Cipla to bring generic of Covid-19 treatment remdesivir to SA

A lab technician works on Covid-19 treatment drug remdesivir. Picture: REUTERS/AMR ABDALLAH DALSH
A lab technician works on Covid-19 treatment drug remdesivir. Picture: REUTERS/AMR ABDALLAH DALSH

Indian drug manufacturer Cipla is set to bring its generic version of Gilead Science’s coronavirus drug remdesivir to SA within the next few weeks, it emerged on Thursday.

Remdesivir is the first drug to have been approved by US authorities to treat Covid-19 and has been shown to speed up the recovery of hospitalised patients.

Cipla plans to sell the drug at $55 a shot, or $330 (R5,600) for a five-day course, according to Cipla SA CEO Paul Miller. This is considerably lower than the $520 a vial price tag Gilead has set for US patients with private insurance. Patients start with a double dose on the first day, and then go to a vial a day.
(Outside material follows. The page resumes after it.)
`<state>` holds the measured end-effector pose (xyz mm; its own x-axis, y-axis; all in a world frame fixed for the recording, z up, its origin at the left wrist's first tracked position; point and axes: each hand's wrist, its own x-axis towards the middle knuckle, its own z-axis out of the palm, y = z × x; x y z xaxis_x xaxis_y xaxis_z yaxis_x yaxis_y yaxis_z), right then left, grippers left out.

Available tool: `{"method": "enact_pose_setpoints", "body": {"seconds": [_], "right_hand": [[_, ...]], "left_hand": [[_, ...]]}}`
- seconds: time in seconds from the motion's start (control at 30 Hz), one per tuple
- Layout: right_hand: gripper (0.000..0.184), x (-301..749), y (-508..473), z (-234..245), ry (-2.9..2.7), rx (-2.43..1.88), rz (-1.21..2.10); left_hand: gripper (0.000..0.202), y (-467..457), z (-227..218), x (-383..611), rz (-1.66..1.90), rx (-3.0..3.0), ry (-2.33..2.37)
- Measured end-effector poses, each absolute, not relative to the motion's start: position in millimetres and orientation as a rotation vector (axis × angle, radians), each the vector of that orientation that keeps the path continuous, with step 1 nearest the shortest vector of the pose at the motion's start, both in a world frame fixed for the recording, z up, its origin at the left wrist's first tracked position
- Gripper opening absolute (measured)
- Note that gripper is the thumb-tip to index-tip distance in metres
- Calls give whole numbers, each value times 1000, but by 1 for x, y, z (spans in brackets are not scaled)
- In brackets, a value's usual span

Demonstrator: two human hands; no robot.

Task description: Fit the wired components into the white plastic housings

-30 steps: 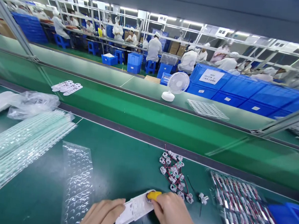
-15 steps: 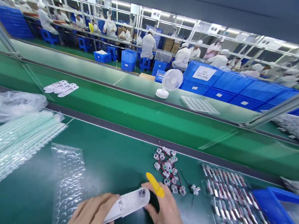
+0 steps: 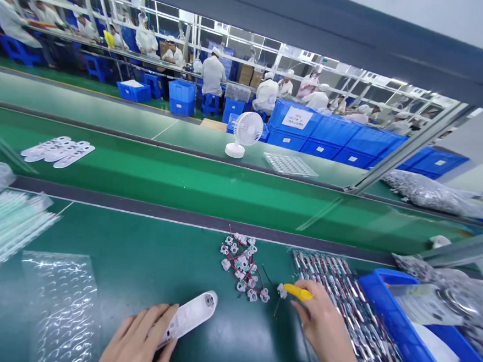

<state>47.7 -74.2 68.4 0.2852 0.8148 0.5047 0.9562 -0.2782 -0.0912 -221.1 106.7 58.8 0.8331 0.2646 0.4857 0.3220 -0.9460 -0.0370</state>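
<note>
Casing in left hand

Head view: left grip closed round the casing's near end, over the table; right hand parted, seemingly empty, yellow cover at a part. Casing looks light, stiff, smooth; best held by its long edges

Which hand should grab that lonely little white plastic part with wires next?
Probably the right hand: it's very close to that small white plastic part with dark wires. The left hand is farther away and holding the long white plastic casing.
</note>
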Motion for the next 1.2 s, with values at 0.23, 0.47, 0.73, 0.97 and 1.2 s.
{"method": "enact_pose_setpoints", "body": {"seconds": [0.23,0.47,0.73,0.97,1.2], "right_hand": [[29,49,-68,53,-1592,-2212,-557],[10,14,-53,90,-1376,-1807,-56],[7,-36,-13,81,-1559,-1713,187],[19,-31,-1,74,-1910,-1661,216],[26,-42,9,84,-2224,-1638,95]], "left_hand": [[32,104,43,-230,-591,-3020,-586],[37,97,58,-231,-496,-3258,-701],[60,92,71,-224,-446,-3259,-832],[71,92,74,-223,-428,-3267,-856],[61,88,84,-216,-470,-3130,-770]]}}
Gilead, which holds the patent on remdesivir, has restricted sales of its drug to the US for the next three months, but has granted non-exclusive manufacturing licences to several generic pharmaceutical companies, including Cipla, which has a well-established presence in SA.

The US has confirmed more than 2.6-million cases of Covid-19, more than any other country in the world. SA is grappling with a growing epidemic, which by Wednesday had spurred the official number of cases to more than 159,000 and the death toll to 2,749.

Cipla has earmarked an initial batch of 35,000 vials for SA, which should arrive in the country in the week of July 20, Miller said. 

“There is an acute requirement, so we have to get the product to market as quickly as we can,” he said. “It is probably a short-lived product, of six to eight months. We [expect] a vaccine could well become available in the new year, when the role of a product like remdesivir will become obsolete,” he said.

Gilead’s deal with generic manufacturers is royalty-free until the World Health Organisation says Covid-19 is no longer a global health crisis, or when another drug or vaccine is approved for the disease.

Remdesivir has not yet been registered by the SA Health Products Regulatory Authority (Sahpra), so it will have to be imported using a section 21 exemption to the Medicines and Related Substances Act, Miller said. Section 21 exemptions are routinely used to import medicines that have not been scrutinised by Sahpra but have been approved by regulators in other countries.

Miller said remdesivir will be manufactured at Cipla’s Goa site in India, which is approved by the US Food and Drug Administration and Sahpra, as the company does not have the capacity to make it in SA.

A recent local review of remdesivir did not provide any strong evidence that it reduces mortality, and its main benefit is a shortened duration of hospitalisation, the department of health’s Anban Pillay said. “The ministerial advisory committee was not enthusiastic about it until there is more evidence,” he said.